▶ [Instructions to follow] Each of the records below must be reproduced verbatim.
Top of Supplied records
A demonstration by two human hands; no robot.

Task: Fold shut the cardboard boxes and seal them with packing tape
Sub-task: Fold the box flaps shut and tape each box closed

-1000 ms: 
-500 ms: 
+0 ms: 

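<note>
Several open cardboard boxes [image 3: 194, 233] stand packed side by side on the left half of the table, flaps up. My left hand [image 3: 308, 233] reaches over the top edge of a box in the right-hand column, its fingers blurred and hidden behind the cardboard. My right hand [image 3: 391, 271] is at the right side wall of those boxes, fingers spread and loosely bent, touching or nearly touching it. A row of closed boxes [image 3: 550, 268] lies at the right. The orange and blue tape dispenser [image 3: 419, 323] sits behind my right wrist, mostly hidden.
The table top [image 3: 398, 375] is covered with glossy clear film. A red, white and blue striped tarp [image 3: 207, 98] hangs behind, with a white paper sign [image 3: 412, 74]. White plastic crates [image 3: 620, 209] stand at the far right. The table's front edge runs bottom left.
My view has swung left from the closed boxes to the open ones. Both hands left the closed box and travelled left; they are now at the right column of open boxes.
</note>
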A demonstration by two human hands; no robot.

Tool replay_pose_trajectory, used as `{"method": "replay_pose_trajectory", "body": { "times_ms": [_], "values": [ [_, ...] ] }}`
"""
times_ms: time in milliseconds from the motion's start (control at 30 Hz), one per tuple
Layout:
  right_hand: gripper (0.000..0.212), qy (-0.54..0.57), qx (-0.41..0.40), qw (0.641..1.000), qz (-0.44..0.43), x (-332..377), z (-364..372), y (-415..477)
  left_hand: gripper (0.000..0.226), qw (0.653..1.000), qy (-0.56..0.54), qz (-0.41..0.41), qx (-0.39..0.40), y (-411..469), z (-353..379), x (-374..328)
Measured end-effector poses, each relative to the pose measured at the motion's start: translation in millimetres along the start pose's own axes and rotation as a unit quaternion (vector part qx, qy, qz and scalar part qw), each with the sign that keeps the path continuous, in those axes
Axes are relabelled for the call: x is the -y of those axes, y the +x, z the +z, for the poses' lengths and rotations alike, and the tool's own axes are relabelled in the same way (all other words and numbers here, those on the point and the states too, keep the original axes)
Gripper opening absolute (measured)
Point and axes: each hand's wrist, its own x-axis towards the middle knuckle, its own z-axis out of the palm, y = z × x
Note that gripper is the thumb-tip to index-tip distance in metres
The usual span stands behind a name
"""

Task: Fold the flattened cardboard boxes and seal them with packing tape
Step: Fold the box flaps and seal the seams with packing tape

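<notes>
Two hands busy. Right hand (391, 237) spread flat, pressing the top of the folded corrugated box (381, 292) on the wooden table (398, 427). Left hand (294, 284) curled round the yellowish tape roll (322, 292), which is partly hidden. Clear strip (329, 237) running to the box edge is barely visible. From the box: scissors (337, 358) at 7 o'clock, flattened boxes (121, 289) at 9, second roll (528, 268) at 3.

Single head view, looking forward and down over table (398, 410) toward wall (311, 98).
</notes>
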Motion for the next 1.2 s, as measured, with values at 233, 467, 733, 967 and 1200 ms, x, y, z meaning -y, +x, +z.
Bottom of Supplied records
▶ [Exercise answer]
A demonstration by two human hands; no robot.

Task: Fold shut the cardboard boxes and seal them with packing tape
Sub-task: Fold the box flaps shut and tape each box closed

-1000 ms: 
-500 ms: 
+0 ms: 

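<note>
Several open cardboard boxes [image 3: 194, 233] stand packed side by side on the left half of the table, flaps up. My left hand [image 3: 308, 233] reaches over the top edge of a box in the right-hand column, its fingers blurred and hidden behind the cardboard. My right hand [image 3: 391, 271] is at the right side wall of those boxes, fingers spread and loosely bent, touching or nearly touching it. A row of closed boxes [image 3: 550, 268] lies at the right. The orange and blue tape dispenser [image 3: 419, 323] sits behind my right wrist, mostly hidden.
The table top [image 3: 398, 375] is covered with glossy clear film. A red, white and blue striped tarp [image 3: 207, 98] hangs behind, with a white paper sign [image 3: 412, 74]. White plastic crates [image 3: 620, 209] stand at the far right. The table's front edge runs bottom left.
My view has swung left from the closed boxes to the open ones. Both hands left the closed box and travelled left; they are now at the right column of open boxes.
</note>
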A demonstration by two human hands; no robot.

Tool replay_pose_trajectory, used as `{"method": "replay_pose_trajectory", "body": { "times_ms": [_], "values": [ [_, ...] ] }}`
"""
times_ms: time in milliseconds from the motion's start (control at 30 Hz), one per tuple
Layout:
  right_hand: gripper (0.000..0.212), qy (-0.54..0.57), qx (-0.41..0.40), qw (0.641..1.000), qz (-0.44..0.43), x (-332..377), z (-364..372), y (-415..477)
  left_hand: gripper (0.000..0.226), qw (0.653..1.000), qy (-0.56..0.54), qz (-0.41..0.41), qx (-0.39..0.40), y (-411..469), z (-353..379), x (-374..328)
Measured end-effector poses, each relative to the pose measured at the motion's start: translation in millimetres along the start pose's own axes and rotation as a unit quaternion (vector part qx, qy, qz and scalar part qw), each with the sign that keeps the path continuous, in those axes
Axes are relabelled for the call: x is the -y of those axes, y the +x, z the +z, for the poses' lengths and rotations alike, and the tool's own axes are relabelled in the same way (all other words and numbers here, those on the point and the states too, keep the original axes)
Gripper opening absolute (measured)
Point and axes: each hand's wrist, its own x-axis towards the middle knuckle, its own z-axis out of the palm, y = z × x
Note that gripper is the thumb-tip to index-tip distance in metres
The usual span stands behind a name
"""

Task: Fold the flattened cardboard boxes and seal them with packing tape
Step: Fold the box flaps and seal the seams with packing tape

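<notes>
Two hands busy. Right hand (391, 237) spread flat, pressing the top of the folded corrugated box (381, 292) on the wooden table (398, 427). Left hand (294, 284) curled round the yellowish tape roll (322, 292), which is partly hidden. Clear strip (329, 237) running to the box edge is barely visible. From the box: scissors (337, 358) at 7 o'clock, flattened boxes (121, 289) at 9, second roll (528, 268) at 3.

Single head view, looking forward and down over table (398, 410) toward wall (311, 98).
</notes>
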Motion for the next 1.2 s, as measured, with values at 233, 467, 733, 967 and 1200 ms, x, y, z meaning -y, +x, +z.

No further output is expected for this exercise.